**What the exercise asks:** Repeat the lines from the line with "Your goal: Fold" to the line with "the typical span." in the listing below, keeping both end lines and adding nothing.

* * * * * * *

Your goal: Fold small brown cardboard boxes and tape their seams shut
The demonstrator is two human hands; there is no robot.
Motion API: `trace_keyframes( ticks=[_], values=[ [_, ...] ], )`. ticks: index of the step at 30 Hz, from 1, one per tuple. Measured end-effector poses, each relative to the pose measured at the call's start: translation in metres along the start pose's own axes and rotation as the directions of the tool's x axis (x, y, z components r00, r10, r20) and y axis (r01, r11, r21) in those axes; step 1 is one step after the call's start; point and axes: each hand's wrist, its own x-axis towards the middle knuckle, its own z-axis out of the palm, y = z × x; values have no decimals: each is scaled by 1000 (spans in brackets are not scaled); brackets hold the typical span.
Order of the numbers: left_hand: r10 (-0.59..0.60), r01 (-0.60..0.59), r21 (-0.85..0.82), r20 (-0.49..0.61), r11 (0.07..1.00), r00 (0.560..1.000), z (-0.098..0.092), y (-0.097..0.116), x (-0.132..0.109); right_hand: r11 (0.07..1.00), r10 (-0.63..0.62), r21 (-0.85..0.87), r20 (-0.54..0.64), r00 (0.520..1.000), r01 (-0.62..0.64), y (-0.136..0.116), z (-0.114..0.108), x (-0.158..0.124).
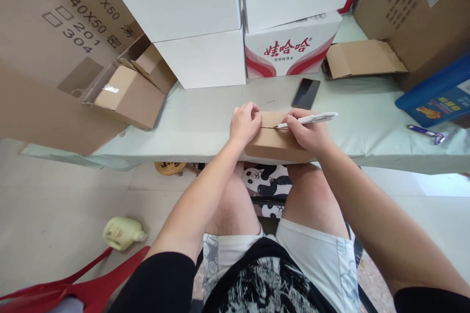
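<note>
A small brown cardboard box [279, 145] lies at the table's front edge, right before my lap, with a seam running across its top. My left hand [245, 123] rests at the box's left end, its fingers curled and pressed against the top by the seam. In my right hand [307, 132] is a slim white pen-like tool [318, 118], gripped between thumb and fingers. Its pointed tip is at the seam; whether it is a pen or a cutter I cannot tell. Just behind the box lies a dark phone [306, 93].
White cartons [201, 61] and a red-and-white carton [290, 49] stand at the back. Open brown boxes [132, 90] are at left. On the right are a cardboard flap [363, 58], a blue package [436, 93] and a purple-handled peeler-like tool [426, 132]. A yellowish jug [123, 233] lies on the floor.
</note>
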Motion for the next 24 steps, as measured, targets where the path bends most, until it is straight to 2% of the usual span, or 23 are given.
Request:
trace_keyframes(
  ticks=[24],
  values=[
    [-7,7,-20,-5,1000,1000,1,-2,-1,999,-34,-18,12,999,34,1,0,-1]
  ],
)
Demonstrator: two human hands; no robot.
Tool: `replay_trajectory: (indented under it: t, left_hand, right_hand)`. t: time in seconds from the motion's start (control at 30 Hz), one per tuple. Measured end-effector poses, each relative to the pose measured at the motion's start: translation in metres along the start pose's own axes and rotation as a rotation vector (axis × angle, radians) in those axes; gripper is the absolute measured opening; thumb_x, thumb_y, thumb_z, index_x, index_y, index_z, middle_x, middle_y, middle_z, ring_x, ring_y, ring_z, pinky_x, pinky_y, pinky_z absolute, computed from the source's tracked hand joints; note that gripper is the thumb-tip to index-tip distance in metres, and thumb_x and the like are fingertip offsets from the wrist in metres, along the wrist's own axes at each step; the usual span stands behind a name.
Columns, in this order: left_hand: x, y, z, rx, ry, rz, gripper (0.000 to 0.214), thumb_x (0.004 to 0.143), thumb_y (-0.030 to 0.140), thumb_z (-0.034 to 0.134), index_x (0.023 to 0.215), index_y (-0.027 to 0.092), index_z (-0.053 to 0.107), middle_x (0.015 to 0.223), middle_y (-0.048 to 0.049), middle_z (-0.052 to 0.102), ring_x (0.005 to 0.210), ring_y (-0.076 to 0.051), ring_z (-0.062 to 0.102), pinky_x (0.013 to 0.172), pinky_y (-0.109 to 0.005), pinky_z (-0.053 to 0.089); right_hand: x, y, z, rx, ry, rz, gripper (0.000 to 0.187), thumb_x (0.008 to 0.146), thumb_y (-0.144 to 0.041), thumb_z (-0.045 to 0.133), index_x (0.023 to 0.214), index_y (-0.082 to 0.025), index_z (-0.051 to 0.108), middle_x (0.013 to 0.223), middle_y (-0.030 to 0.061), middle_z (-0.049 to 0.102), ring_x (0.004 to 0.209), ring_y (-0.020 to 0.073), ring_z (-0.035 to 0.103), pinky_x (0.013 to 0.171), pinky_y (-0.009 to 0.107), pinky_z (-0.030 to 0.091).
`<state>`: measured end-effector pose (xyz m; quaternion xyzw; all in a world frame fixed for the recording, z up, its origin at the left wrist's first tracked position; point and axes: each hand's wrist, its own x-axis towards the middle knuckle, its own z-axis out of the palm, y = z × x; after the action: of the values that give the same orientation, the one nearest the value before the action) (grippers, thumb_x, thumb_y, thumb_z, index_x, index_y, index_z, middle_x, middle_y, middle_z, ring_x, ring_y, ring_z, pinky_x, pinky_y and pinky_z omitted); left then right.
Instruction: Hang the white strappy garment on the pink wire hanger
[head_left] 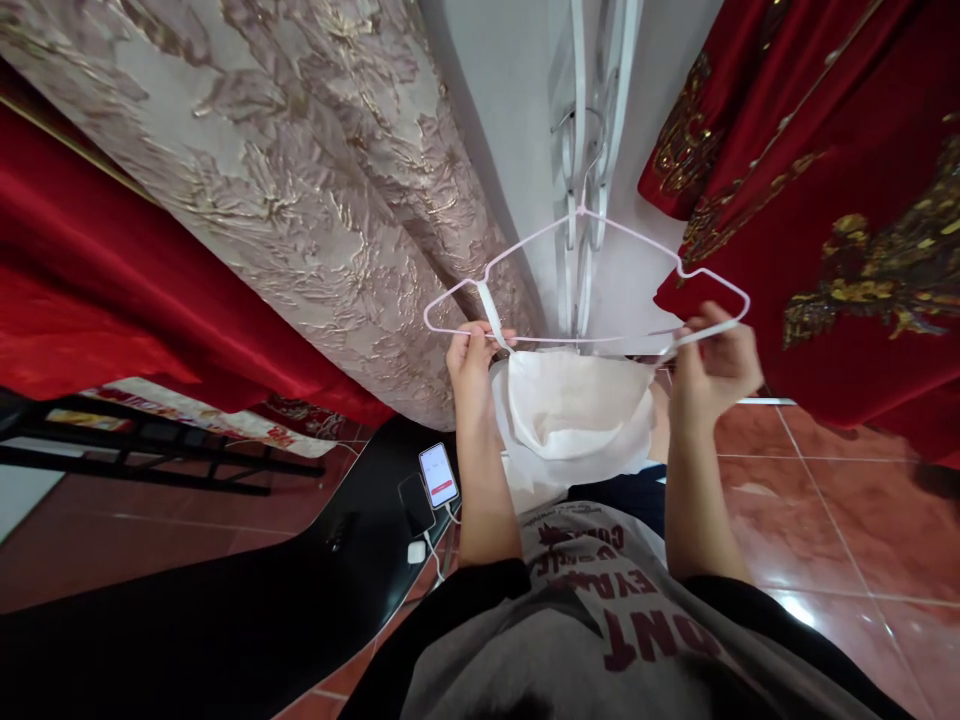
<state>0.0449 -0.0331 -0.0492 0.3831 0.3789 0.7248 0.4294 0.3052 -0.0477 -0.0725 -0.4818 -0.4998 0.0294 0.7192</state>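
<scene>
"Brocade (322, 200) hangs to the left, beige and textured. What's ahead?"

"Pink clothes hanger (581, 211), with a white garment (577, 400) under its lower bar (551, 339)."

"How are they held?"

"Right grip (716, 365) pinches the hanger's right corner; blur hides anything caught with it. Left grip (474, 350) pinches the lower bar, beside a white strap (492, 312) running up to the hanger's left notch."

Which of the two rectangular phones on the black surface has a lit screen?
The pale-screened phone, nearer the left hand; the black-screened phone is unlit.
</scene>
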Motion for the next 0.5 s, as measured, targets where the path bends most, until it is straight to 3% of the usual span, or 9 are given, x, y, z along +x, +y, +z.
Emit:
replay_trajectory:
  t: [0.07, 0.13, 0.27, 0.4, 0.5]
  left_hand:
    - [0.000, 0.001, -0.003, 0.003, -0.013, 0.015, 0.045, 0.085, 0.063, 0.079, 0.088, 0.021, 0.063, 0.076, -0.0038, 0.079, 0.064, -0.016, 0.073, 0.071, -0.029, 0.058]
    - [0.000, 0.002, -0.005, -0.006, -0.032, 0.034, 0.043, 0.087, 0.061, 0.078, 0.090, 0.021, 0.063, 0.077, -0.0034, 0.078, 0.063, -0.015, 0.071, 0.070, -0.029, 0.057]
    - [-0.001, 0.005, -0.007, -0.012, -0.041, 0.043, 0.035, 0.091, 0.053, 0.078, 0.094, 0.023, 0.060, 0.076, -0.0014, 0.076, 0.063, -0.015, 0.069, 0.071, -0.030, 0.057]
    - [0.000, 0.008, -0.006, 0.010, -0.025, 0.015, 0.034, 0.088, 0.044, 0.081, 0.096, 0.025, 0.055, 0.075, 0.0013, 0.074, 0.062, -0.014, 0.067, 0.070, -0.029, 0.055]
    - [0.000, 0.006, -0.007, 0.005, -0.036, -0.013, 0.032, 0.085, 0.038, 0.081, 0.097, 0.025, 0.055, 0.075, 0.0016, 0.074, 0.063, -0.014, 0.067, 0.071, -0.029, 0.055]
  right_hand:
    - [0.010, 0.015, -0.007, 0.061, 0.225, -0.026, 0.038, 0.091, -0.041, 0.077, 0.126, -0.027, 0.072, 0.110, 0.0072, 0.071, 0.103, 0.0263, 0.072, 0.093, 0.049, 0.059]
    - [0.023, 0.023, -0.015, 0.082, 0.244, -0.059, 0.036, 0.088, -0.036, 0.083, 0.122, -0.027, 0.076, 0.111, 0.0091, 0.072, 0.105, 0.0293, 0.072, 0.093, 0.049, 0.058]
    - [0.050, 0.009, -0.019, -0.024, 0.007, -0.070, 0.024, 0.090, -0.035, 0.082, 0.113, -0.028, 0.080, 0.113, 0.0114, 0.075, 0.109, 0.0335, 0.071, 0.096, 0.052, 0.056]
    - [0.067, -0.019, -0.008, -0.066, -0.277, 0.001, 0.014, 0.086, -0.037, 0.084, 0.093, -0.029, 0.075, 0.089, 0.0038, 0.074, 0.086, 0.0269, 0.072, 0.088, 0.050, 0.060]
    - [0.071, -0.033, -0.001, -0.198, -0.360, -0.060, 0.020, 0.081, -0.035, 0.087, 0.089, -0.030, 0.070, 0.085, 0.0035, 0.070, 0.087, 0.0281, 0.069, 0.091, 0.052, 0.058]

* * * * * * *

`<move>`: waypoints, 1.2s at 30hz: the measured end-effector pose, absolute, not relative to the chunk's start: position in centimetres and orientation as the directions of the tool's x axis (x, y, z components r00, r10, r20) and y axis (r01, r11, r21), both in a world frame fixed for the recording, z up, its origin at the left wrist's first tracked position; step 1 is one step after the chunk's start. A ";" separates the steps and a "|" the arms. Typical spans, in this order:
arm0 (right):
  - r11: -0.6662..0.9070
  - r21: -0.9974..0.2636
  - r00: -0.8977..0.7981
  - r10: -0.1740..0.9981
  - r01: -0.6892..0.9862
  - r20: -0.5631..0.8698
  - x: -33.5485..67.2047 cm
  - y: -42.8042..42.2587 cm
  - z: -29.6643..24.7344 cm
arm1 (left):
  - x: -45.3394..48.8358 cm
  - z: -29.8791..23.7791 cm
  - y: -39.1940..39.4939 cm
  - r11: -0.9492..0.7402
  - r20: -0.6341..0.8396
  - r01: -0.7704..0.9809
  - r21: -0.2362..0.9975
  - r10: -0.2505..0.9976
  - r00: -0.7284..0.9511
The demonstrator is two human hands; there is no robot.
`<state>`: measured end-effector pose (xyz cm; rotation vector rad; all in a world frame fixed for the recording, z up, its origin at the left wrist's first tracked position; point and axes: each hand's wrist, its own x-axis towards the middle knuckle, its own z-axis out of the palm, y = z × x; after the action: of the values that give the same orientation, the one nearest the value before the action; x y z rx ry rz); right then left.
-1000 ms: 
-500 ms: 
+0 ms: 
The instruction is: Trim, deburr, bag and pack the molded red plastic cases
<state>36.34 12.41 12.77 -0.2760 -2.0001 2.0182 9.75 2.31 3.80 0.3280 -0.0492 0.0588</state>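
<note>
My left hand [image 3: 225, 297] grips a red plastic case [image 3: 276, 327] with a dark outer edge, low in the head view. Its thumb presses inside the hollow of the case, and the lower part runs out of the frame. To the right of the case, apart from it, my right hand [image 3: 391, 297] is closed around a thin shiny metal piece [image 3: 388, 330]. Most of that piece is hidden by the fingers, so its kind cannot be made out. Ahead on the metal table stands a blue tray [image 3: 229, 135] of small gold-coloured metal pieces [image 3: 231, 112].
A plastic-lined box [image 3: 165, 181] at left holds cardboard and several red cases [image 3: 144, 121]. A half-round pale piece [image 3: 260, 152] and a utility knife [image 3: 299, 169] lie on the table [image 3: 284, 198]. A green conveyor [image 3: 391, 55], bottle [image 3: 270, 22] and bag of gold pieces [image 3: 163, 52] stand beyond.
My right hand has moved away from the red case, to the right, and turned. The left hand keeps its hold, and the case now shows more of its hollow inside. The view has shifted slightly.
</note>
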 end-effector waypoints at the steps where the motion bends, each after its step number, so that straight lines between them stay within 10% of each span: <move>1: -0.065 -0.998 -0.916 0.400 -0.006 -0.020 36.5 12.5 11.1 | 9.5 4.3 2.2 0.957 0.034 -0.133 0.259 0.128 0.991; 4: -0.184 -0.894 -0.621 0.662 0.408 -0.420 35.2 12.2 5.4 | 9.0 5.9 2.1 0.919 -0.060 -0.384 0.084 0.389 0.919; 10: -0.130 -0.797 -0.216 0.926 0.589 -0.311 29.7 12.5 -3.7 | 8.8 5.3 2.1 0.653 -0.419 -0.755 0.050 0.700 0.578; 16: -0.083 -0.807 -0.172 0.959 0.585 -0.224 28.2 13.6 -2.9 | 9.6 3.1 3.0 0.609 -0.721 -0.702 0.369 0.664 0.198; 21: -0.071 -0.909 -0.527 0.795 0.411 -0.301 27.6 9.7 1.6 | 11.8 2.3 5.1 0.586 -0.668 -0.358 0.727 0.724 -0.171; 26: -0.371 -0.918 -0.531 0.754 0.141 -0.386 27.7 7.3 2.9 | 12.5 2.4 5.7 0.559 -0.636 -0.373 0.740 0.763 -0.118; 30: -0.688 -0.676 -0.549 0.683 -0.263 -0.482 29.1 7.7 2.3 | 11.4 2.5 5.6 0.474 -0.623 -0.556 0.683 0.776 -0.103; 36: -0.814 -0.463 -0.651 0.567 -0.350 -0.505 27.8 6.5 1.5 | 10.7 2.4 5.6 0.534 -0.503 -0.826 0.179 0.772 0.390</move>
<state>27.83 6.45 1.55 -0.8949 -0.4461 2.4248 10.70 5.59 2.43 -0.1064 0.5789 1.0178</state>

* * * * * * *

**Answer:**
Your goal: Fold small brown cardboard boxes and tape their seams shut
The demonstrator is two human hands; there is no robot.
Motion API: `trace_keyframes( ticks=[_], values=[ [_, ...] ], )`. ticks: index of the step at 30 Hz, from 1, one per tuple. Measured end-effector poses, each relative to the pose measured at the call's start: translation in metres along the start pose's own axes and rotation as the directions of the tool's x axis (x, y, z components r00, r10, r20) and y axis (r01, r11, r21) in those axes; step 1 is one step after the call's start; point and axes: each hand's wrist, its own x-axis towards the middle knuckle, its own z-axis out of the palm, y = z × x; values have no decimals: each is scaled by 1000 (spans in brackets are not scaled); brackets hold the typical span.

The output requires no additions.